4.2. Algorithm development step-by-step guide¶
This page offers a step-by-step guide to develop a vantage6 algorithm. We refer to the algorithm concepts section regularly. In that section, we explain the fundamentals of algorithm containers in more detail than in this guide.
Also, note that this guide is mainly aimed at developers who want to develop their algorithm in Python, although we will try to clearly indicate where this differs from algorithms written in other languages. Writing your algorithm in Python is recommended because it is currently the best supported language for vantage6.
4.2.1. Starting point¶
When starting to develop a new vantage6 algorithm in Python, the easiest way to start is:
v6 algorithm create
Running this command will prompt you to answering some questions, which will result in a personalized starting point or ‘boilerplate’ for your algorithm. After doing so, you will have a new folder with the name of your algorithm, boilerplate code and a checklist in the README.md file that you can follow to complete your algorithm.
4.2.2. Setting up your environment¶
It is good practice to set up a virtual environment for your algorithm package.
# This code is just a suggestion - there are many ways of doing this.
# go to the algorithm directory
cd /path/to/algorithm
# create a Python environment.
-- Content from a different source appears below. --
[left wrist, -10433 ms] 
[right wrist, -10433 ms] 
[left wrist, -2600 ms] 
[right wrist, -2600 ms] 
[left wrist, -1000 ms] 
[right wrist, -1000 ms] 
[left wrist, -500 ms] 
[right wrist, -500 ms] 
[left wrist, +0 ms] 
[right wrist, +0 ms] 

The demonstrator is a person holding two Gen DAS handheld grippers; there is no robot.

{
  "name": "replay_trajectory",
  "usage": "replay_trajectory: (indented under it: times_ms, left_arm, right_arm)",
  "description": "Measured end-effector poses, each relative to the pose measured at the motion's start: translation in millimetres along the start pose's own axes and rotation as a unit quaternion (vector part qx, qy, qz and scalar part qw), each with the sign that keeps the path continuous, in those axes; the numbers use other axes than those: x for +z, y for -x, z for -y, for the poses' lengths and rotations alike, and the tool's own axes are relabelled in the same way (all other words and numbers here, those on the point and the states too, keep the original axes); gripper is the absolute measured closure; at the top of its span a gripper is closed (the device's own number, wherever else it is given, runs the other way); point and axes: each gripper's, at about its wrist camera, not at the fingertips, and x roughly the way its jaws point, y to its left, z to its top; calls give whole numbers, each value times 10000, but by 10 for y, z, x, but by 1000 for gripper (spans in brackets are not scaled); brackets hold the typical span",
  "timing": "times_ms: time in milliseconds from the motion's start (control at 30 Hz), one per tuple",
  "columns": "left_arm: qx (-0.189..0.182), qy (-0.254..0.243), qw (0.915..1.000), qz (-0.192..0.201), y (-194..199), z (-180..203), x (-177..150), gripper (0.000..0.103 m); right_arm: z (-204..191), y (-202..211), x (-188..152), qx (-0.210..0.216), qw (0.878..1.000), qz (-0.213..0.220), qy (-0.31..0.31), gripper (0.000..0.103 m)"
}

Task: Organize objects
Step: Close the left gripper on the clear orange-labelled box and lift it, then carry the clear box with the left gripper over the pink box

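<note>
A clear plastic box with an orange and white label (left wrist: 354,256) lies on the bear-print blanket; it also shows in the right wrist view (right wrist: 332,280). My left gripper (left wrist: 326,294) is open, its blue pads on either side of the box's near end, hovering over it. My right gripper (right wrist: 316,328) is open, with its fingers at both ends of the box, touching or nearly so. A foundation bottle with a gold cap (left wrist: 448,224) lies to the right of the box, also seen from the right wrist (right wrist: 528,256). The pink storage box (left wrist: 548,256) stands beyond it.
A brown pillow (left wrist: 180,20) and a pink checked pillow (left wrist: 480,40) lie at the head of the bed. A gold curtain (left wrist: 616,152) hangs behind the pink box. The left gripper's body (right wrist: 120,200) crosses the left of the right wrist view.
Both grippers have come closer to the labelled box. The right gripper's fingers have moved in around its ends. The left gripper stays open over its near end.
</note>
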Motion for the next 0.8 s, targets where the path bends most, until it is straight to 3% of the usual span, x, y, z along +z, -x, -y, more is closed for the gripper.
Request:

Be sure to replace <my-algorithm-env> with
# the name of your environment.
uv venv --python 3.13
source .venv/bin/activate # On Windows: .venv\Scripts\activate
# install the algorithm dependencies
uv sync
Also, it is always good to use a version control system such as git to
keep track of your changes. An initial commit of the boilerplate code could be:
cd /path/to/algorithm
git init
git add .
git commit -m "Initial commit"
Note that having your code in a git repository is necessary if you want to update your algorithm at a later stage.
4.2.3. Implementing your algorithm¶
Your personalized starting point should make clear to you which functions you need to implement - there are TODO comments in the code that indicate where you need to add your own code.
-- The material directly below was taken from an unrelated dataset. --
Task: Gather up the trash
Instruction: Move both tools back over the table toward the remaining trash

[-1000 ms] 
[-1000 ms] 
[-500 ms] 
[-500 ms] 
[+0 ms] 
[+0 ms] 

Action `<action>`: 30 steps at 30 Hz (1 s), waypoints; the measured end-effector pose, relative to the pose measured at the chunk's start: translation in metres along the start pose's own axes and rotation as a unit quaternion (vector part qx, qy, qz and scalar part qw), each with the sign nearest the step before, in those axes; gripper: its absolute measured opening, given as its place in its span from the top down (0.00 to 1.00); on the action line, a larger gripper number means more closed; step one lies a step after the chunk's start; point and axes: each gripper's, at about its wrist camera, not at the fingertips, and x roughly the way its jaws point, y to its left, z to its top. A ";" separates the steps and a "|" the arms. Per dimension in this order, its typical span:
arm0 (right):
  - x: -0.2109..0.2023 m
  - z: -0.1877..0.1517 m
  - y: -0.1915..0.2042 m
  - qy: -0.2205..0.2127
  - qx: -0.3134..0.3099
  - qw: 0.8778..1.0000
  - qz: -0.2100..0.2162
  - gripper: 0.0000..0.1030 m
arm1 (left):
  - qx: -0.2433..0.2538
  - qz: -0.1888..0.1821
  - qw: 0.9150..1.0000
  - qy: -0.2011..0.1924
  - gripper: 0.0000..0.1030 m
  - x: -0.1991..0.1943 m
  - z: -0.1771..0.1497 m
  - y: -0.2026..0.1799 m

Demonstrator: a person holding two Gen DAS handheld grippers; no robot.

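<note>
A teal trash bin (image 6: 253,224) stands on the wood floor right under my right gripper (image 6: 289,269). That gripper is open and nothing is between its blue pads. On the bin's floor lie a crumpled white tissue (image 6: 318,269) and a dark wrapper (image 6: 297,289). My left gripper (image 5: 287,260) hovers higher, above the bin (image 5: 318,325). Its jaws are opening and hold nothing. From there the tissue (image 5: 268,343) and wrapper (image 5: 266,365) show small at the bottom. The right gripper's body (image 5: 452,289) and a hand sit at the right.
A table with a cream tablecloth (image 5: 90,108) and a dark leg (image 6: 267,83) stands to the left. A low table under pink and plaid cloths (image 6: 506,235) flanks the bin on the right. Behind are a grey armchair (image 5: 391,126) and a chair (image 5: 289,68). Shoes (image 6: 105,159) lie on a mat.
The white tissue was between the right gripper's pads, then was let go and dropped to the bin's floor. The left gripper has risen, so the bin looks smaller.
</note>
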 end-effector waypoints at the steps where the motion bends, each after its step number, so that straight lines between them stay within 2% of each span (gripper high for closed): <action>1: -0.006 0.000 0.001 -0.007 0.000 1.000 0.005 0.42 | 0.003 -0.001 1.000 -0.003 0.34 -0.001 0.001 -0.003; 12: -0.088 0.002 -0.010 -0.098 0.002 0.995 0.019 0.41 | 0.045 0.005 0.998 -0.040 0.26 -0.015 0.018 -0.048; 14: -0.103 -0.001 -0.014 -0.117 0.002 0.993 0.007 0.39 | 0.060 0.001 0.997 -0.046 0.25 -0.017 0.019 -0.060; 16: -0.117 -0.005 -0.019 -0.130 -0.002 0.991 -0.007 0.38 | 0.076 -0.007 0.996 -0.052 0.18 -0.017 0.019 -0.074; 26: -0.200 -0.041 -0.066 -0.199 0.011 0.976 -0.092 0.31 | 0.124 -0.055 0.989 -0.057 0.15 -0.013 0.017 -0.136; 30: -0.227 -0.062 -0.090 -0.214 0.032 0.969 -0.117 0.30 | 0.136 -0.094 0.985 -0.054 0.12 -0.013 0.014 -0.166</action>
You may wonder why the boilerplate code is structured the way it is. This is explained in the code structure section.
4.2.4. Returning results¶
Returning the results of you algorithm is rather straightforward. At the end of your algorithm function, you can simply return the results as a dictionary:
def my_function(column_name: str):
return {
"result": 42
}
These results will be returned to the user after the algorithm has finished.
Warning
The results that you return should be JSON serializable. This means that
you cannot, for example, return a pandas.DataFrame or a
numpy.ndarray. Such objects may not be readable to a non-Python-using
recipient, or may even be insecure to send over the internet. They should
be converted to a JSON-serializable format first (e.g. with df.to_json() in
pandas).
4.2.5. Environment variables¶
The algorithms have access to several environment variables. You can also
specify additional environment variables via the algorithm_env option
in the node configuration files (see the
example node configuration file). You can access
environment variables in your functions as follows:
import os
def my_function():
# environment variable that specifies the input file
env_var = os.environ["ENV_VAR_SPECIFIED_IN_NODE_CONFIG"]
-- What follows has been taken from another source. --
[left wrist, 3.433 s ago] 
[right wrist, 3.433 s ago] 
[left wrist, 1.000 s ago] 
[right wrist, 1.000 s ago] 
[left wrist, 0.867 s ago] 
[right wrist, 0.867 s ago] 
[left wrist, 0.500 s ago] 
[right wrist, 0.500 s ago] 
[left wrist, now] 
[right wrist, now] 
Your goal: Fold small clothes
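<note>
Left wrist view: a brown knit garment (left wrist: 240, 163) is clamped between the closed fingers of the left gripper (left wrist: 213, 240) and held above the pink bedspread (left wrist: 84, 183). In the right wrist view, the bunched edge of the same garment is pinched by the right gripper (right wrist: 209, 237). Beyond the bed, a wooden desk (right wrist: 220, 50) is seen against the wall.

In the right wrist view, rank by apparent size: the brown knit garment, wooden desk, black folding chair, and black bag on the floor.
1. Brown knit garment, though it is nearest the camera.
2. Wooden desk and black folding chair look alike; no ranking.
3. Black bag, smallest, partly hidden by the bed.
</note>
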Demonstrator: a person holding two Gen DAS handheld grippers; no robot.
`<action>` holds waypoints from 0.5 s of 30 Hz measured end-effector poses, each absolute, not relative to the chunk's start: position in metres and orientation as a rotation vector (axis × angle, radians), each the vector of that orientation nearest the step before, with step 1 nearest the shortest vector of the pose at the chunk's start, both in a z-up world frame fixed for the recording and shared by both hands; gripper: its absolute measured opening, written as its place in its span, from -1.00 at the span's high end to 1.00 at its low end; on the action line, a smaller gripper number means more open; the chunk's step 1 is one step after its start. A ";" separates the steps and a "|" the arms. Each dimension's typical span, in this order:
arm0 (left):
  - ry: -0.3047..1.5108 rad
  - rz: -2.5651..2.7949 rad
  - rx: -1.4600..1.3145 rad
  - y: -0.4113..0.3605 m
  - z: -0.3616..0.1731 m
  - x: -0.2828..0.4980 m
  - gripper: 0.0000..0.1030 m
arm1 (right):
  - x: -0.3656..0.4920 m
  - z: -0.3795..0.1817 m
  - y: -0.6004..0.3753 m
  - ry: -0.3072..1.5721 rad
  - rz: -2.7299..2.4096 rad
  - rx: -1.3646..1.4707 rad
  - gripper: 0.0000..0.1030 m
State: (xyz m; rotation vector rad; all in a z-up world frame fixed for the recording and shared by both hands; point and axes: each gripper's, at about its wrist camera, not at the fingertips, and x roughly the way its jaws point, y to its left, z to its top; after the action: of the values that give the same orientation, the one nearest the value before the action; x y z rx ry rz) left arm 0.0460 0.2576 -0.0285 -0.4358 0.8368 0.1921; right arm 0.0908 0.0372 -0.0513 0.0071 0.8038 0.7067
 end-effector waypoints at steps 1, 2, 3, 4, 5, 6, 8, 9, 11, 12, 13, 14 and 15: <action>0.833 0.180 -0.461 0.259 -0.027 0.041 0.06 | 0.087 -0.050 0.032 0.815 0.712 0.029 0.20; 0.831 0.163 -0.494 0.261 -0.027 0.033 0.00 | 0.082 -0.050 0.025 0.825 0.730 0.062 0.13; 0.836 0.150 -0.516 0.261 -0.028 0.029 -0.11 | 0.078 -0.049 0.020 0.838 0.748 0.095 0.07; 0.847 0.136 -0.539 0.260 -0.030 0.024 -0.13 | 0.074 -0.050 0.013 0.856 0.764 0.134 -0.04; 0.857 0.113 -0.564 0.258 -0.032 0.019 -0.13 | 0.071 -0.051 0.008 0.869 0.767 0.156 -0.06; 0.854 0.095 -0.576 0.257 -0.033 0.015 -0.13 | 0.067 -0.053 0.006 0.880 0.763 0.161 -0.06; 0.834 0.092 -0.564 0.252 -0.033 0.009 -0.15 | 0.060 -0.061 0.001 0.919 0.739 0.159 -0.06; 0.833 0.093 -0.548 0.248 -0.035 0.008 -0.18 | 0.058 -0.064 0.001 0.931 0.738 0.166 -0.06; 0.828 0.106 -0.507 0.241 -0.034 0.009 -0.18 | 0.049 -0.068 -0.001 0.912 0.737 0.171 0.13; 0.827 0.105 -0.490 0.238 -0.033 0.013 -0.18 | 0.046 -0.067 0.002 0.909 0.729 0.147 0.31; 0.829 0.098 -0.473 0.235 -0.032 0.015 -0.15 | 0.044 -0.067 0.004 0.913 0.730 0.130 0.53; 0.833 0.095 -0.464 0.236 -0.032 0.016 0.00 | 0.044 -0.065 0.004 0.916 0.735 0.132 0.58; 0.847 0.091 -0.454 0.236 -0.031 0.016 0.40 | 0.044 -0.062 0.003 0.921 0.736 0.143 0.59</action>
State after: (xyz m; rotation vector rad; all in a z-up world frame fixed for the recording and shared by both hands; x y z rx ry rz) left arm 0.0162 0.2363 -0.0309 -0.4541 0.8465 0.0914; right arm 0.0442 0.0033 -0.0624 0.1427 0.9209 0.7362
# do something with the input file and database URI
pass
You can view all environment variables that are available to your algorithm by
print(os.environ). This includes a number of environment variables that are
provided by the vantage6 infrastructure.
4.2.6. Example functions¶
Just an example of how you can implement your algorithm:
Central function¶
from vantage6.algorithm.decorator.algorithm_client import algorithm_client
from vantage6.algorithm.client import AlgorithmClient
from vantage6.algorithm.tools.util import info, error
@algorithm_client
def main(client: AlgorithmClient, *args, **kwargs):
# Run partial function.
info("Creating subtask for partial function")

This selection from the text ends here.